Harsh Tandon (Jaaved Jaafferi) is an overambitious businessman, who wants to be at the very top; so he snaps at everyone in the office, and at his unhappy-looking wife Shalini (Niki Walia) at home. But when he starts hallucinating, a friendly shrink tells him insomnia is causing his mind to see things, and suggests a vacation.
 Harsh reluctantly piles Shalini, son Sam (Rishabh Chaddha), daughter Tanu (Meenakshi Dixit) and her boyfriend Rahul (Karan Aanand) into a car and sets out for Nainital. A traffic jam makes him take a veer onto a desolate road through a dark forest, where they encounter the doll-in-stroller and then a creepy man, Dev (Vijay Raaz), who offers them shelter in his “outhouse” located nearby, when their car breaks down. Sam, who is fond of playing macabre pranks gets a warning “sab marenge” from the switched-off car radio, but who would take him seriously?

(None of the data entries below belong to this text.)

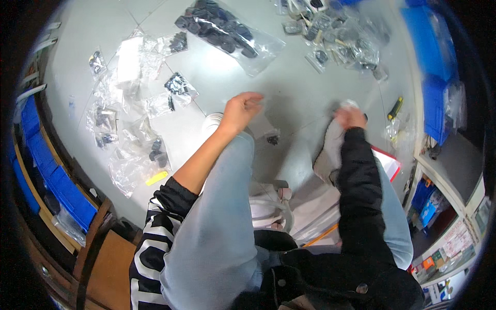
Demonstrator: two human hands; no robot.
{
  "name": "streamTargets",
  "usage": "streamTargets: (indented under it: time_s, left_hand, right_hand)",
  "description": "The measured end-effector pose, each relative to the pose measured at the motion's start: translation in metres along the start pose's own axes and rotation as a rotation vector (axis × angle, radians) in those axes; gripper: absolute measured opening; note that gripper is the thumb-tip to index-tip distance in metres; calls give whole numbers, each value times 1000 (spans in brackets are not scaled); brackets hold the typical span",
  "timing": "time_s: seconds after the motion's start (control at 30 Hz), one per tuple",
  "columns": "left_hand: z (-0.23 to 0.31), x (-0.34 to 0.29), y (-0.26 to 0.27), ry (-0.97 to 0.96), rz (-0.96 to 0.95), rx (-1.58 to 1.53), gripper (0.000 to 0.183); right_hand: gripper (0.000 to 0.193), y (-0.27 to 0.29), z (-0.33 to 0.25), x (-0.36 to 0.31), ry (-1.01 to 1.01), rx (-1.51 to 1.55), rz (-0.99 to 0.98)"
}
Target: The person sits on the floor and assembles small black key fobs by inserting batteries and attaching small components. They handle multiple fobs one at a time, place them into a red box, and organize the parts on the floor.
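My left hand (242, 112) hovers above the floor beside my left knee. Its fingers are loosely bent and apart, and nothing shows between them. Below and right of it lies a small clear bag with black parts (272, 138). My right hand (352, 117) is over my right shoe (326, 151), fingers curled. A whitish, blurred thing (350, 104) shows at its fingertips; whether it is a bag or something else I cannot make out.
A large clear bag of black round parts (219, 30) lies ahead. Piled small bags (336, 39) lie far right, more bags (135, 147) left, with a yellow object (156, 178). A green-and-black tool (395, 108) is at right. Blue bins (57, 168) line both sides.
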State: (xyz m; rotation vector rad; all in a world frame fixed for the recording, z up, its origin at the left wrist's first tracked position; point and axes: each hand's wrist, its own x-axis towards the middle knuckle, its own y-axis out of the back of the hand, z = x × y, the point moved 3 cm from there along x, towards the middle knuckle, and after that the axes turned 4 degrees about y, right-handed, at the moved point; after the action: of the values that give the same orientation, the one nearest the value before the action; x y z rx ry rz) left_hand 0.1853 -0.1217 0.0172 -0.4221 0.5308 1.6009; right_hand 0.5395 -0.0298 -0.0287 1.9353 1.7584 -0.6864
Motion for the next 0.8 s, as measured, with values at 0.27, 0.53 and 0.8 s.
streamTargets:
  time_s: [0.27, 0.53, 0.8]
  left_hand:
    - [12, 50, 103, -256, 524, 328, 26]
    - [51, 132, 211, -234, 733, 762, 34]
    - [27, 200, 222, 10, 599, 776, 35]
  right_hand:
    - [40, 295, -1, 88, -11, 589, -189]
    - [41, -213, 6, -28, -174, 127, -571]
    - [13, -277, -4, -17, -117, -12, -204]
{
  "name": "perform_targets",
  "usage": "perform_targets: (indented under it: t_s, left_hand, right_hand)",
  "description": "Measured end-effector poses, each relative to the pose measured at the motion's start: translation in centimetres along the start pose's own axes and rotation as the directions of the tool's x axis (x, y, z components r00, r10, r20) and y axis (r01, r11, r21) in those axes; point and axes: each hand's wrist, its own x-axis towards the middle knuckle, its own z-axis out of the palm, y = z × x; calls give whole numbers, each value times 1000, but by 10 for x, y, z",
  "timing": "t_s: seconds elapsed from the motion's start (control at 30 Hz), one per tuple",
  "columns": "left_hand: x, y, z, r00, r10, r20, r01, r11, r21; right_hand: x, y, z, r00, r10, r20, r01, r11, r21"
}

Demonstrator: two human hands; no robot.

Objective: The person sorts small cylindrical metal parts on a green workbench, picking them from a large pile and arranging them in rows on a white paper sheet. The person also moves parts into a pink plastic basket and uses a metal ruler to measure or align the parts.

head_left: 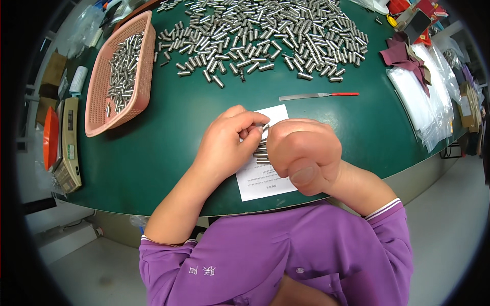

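My left hand [227,143] and my right hand [301,153] meet over a white printed sheet [258,183] near the front edge of the green table [168,132]. Between their fingertips is a small metal cylinder [265,126], pinched by the left fingers with the right fingers touching it. A short row of similar metal pins [261,152] lies on the sheet between the hands, partly hidden. My right fist is closed; whether it holds anything else is hidden.
A big heap of metal pins [265,35] covers the far table. A pink basket [122,71] with more pins stands far left. A red-handled file [319,95] lies beyond the sheet. Clear plastic bags [423,97] and a maroon cloth [406,56] sit right; a scale [69,148] left.
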Motion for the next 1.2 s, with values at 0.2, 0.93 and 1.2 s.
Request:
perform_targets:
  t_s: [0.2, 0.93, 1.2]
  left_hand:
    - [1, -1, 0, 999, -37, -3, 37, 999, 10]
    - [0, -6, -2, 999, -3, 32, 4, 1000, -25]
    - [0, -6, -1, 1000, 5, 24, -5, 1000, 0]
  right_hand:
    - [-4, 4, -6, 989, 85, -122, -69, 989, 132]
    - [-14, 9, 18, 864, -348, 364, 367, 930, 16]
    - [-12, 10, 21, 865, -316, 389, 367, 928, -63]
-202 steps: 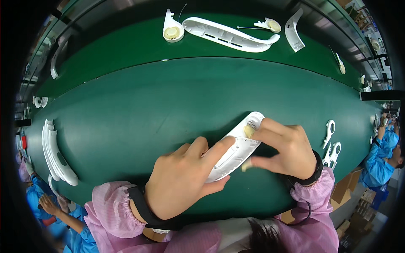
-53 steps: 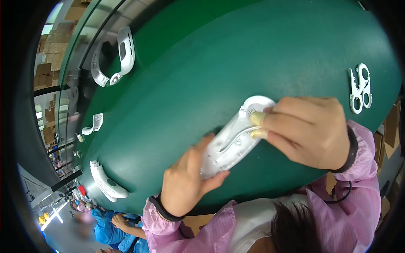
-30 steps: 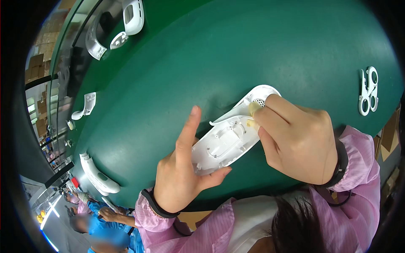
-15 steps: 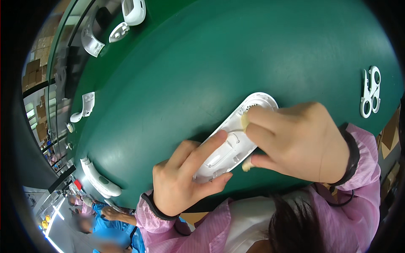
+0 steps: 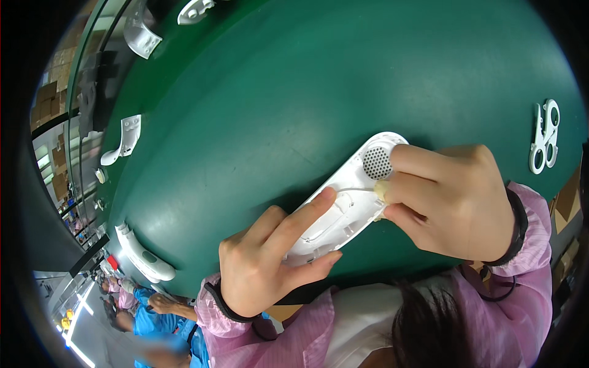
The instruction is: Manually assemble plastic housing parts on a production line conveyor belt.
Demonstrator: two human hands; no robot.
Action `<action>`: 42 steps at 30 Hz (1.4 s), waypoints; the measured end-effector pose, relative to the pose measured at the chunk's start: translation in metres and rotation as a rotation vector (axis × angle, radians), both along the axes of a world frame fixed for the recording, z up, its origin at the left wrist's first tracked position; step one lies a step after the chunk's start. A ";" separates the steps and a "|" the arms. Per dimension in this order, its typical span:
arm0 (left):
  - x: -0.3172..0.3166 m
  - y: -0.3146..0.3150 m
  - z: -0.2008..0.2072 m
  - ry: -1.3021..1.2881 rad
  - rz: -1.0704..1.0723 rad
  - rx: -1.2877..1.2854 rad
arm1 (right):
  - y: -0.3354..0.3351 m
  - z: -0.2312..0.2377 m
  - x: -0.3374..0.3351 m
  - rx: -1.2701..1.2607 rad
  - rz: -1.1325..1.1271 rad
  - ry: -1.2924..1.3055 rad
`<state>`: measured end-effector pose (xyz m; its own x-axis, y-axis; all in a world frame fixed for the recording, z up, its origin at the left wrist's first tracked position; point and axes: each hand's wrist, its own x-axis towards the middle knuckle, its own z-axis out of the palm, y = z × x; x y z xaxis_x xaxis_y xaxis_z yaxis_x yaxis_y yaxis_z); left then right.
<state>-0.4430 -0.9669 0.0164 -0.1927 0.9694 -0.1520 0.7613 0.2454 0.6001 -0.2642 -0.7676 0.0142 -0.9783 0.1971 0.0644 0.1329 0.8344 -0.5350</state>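
My left hand (image 5: pixel 264 260) grips the lower left end of a long white plastic shell (image 5: pixel 368 208), its fingers over the far edge and thumb at the near side. The shell lies tilted, hollow side up, with a round perforated grille (image 5: pixel 377 163) at its upper right end. At the shell's right rim, my right hand (image 5: pixel 451 205) is closed, thumb and fingers pinched on the edge. Pale yellow finger covers (image 5: pixel 381 190) show at its fingertips. A thin grey line runs across the shell toward those fingers; whether it is a wire or a rib I cannot tell.
A white two-ringed plastic part (image 5: pixel 545 136) lies far right on the green table (image 5: pixel 294 92). Along the left stand a curved white handle-like piece (image 5: pixel 144 254), a bent white part (image 5: pixel 126 141) and other white pieces (image 5: pixel 196 11). People in blue (image 5: pixel 162 325) sit at lower left.
My right hand has slid right along the shell to its rim, uncovering the grille. My left hand keeps its hold. The loose parts at left appear higher in the view.
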 end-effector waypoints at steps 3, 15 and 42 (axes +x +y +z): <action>-0.006 -0.007 0.000 -0.009 0.009 0.032 | -0.007 -0.009 -0.008 -0.062 0.022 0.056; -0.083 0.085 0.014 -0.344 0.065 0.293 | 0.020 0.038 0.059 0.060 -0.398 0.082; -0.262 0.182 -0.020 0.656 0.597 0.157 | 0.016 0.023 0.133 -0.038 -0.861 -0.033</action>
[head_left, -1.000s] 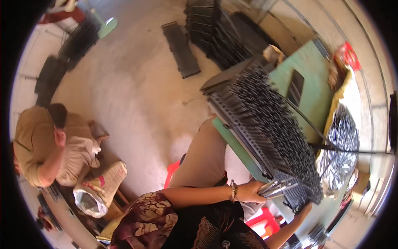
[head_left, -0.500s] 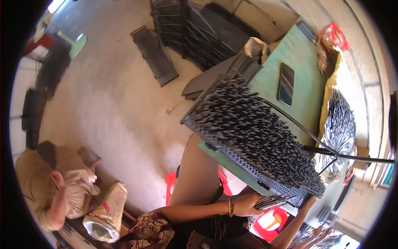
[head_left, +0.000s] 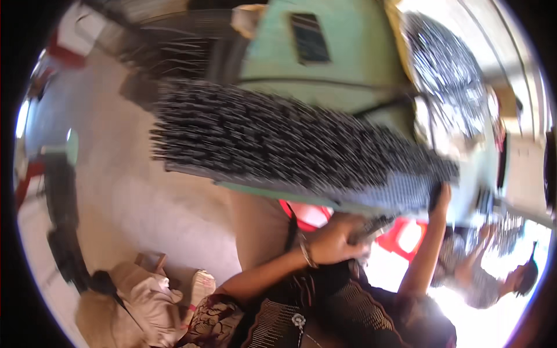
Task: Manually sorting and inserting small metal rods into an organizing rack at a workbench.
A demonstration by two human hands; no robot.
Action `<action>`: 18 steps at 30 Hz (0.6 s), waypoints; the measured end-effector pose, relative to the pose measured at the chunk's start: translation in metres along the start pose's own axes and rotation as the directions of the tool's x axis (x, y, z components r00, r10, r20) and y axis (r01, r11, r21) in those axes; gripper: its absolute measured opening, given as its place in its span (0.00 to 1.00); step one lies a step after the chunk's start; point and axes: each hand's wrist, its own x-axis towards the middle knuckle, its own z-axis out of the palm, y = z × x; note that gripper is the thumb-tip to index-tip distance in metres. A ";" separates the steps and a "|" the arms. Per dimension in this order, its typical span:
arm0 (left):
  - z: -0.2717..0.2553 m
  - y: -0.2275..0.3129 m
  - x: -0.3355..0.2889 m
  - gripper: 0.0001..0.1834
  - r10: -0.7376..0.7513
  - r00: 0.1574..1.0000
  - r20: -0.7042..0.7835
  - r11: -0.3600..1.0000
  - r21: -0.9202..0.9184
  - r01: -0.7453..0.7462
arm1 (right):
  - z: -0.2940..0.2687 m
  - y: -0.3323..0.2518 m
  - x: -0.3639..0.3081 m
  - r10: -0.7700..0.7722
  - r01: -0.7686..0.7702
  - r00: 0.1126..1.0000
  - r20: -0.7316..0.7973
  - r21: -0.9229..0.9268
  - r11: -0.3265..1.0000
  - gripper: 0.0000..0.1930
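Note:
A long perforated rack [head_left: 400, 191] stands in front of me, densely filled with thin upright black sticks with pale tips [head_left: 278, 136]. Some holes near its right end hold no sticks. Below its near edge, my left hand [head_left: 336, 240] is closed around a small bunch of thin dark sticks [head_left: 374, 226], smeared by motion. My right hand [head_left: 442, 200] is up against the rack's right end; its fingers are blurred and partly hidden, so their grip does not show.
Behind the rack, a dark phone [head_left: 310, 37] lies on a green table [head_left: 360, 58]. Beyond it on the right is a shiny bundle of sticks [head_left: 444, 64]. A red plastic chair [head_left: 403, 235] is below. One person [head_left: 125, 301] sits at lower left, another [head_left: 481, 278] at right.
My view has swung to the right and blurred, so the rack now lies more level across the picture. My left hand still holds the bunch; my right hand remains at the rack's right end.

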 end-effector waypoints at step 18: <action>0.045 0.038 0.050 0.15 -0.522 0.807 0.277 0.817 -0.109 0.566 | 0.036 0.278 -0.260 0.762 -0.605 0.644 0.075 -0.560 0.566 0.12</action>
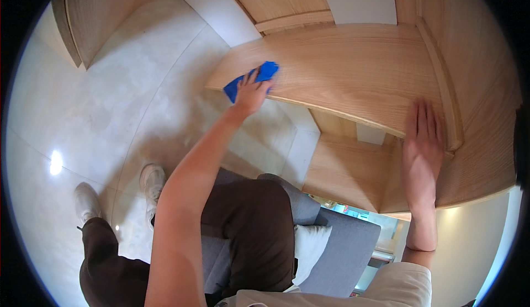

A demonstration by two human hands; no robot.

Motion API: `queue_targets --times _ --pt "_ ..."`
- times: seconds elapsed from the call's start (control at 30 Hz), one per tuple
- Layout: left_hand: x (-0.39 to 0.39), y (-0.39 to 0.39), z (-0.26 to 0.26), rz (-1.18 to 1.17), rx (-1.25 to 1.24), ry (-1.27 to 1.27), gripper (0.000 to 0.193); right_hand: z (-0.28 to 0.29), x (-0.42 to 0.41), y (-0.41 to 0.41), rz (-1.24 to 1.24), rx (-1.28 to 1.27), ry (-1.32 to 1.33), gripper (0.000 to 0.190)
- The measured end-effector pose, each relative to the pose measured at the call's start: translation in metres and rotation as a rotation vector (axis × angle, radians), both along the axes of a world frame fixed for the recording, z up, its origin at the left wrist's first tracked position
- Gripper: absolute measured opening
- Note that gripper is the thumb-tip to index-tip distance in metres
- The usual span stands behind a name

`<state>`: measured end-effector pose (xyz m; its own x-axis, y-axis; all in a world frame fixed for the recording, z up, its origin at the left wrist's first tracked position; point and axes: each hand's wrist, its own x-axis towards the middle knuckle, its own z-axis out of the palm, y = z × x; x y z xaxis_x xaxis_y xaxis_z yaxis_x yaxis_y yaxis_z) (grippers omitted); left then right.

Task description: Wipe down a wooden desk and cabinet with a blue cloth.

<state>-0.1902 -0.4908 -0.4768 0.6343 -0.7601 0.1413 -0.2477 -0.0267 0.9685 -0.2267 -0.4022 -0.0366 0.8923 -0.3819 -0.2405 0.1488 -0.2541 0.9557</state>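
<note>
A blue cloth (269,70) lies under my left hand (251,93), bunched against the left end of a light wooden shelf board (352,67). Part of the cloth hangs past the board's front edge. My right hand (423,131) rests at the right end of the same board, close to the upright side panel (484,112). Its fingers are stretched out and somewhat blurred, and nothing is held in it.
Beneath the board is a lower wooden compartment (348,162). A grey sofa (348,245) with a white cushion (310,249) sits below my bent knee (256,216). Pale floor tiles (136,79) spread to the left, with another wooden panel (112,9) at upper left.
</note>
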Motion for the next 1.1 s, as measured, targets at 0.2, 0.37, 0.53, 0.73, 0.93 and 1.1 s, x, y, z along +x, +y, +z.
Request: queue_targets --times 0.2,0.37,0.53,0.73,0.93,1.1 --pt "0.004 0.053 0.195 -0.154 -0.543 -0.01 0.047 0.007 -0.008 -0.001 -0.006 0.064 -0.02 0.06" --pt "0.01 0.082 0.225 -0.247 -0.606 0.003 0.049 0.004 -0.001 0.001 0.032 0.021 -0.001 0.058" --pt "0.011 0.054 0.17 -0.201 -0.615 0.129 0.052 -0.003 0.0 0.003 0.022 0.063 -0.055 0.058" --pt "0.009 0.008 0.071 -0.14 -0.314 0.394 0.044 -0.006 0.0 -0.008 0.015 -0.006 -0.083 0.059" --pt "-0.001 -0.004 -0.035 -0.164 -0.093 0.249 0.04 -0.011 -0.006 -0.027 -0.003 -0.091 -0.069 0.051" --pt "0.005 0.0 0.011 -0.195 -0.108 0.135 0.037 -0.009 -0.014 -0.037 0.03 -0.16 -0.037 0.05"
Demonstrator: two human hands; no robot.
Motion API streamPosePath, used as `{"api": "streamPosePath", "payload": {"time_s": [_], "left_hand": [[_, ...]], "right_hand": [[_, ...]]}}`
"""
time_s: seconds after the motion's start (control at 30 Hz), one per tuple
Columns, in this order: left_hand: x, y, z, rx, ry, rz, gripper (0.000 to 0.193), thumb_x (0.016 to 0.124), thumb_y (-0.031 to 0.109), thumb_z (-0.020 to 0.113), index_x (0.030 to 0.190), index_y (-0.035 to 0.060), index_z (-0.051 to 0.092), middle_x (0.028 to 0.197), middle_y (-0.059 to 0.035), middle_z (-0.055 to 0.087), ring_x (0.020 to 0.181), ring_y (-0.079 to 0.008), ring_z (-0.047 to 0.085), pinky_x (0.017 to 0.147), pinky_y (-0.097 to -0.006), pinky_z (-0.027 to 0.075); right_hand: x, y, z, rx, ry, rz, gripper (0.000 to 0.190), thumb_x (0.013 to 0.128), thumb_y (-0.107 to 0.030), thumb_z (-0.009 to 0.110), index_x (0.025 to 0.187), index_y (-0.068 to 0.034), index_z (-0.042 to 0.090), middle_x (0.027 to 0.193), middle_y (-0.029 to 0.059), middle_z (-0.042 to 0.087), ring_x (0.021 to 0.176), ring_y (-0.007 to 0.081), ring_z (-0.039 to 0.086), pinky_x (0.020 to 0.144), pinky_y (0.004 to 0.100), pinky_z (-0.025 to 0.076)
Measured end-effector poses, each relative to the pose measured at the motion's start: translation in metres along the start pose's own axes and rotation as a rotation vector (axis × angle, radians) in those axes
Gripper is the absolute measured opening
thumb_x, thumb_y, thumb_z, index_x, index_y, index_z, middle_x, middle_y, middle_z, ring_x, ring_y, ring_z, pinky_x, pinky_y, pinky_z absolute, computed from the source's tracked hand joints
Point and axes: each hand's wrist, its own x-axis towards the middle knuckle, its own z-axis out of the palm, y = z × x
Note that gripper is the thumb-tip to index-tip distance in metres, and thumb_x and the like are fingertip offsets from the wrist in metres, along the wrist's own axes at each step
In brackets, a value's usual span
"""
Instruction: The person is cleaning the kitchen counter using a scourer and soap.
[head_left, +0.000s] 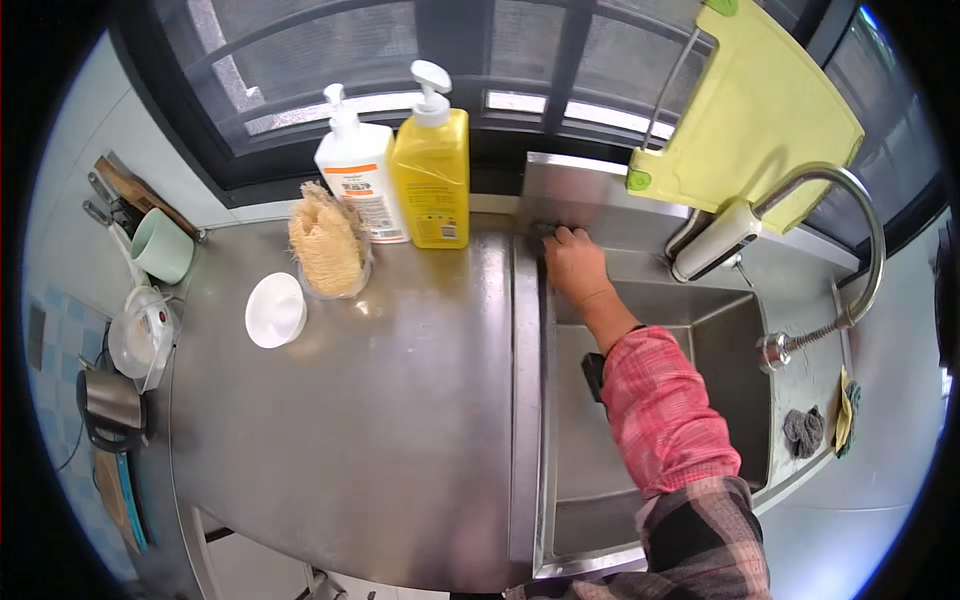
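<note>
My right hand (576, 262) reaches over the stainless steel sink (592, 465) to its back left corner. Its fingers are closed on a dark scouring pad or cloth (546, 231), mostly hidden, beside the metal backsplash (559, 184). A red plaid sleeve covers the forearm and hides part of the basin. A black object (594, 376) shows beside the sleeve over the basin. My left hand is out of view. To the right of my right hand stands the faucet (716, 240) with its curved metal spout.
On the steel counter (360, 450) are a white bowl (276, 310), a loofah (326, 244) in a clear container, a white pump bottle (365, 180) and a yellow one (432, 180). A green cutting board (765, 112) leans behind the faucet. A grey cloth (804, 432) lies right of the sink.
</note>
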Motion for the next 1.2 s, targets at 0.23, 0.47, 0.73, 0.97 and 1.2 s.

Besides, what choice do they have but to accept Dev’s hospitality.

Lupt must be the mildest horror movie ever made, with flickering lights, a creaking , a spooky log cabin in the middle of nowhere and pasty-faced ghosts, meant to scare audiences, who have undoubtedly seen worse.
For some reason, Jaaferi copies Amitabh Bachchan; Vijay Raaz looks suitably blank since he doesn’t really have much to do; the other actors just carry on gamely, probably aware that like the road in the film, Lupt won’t take them anywhere.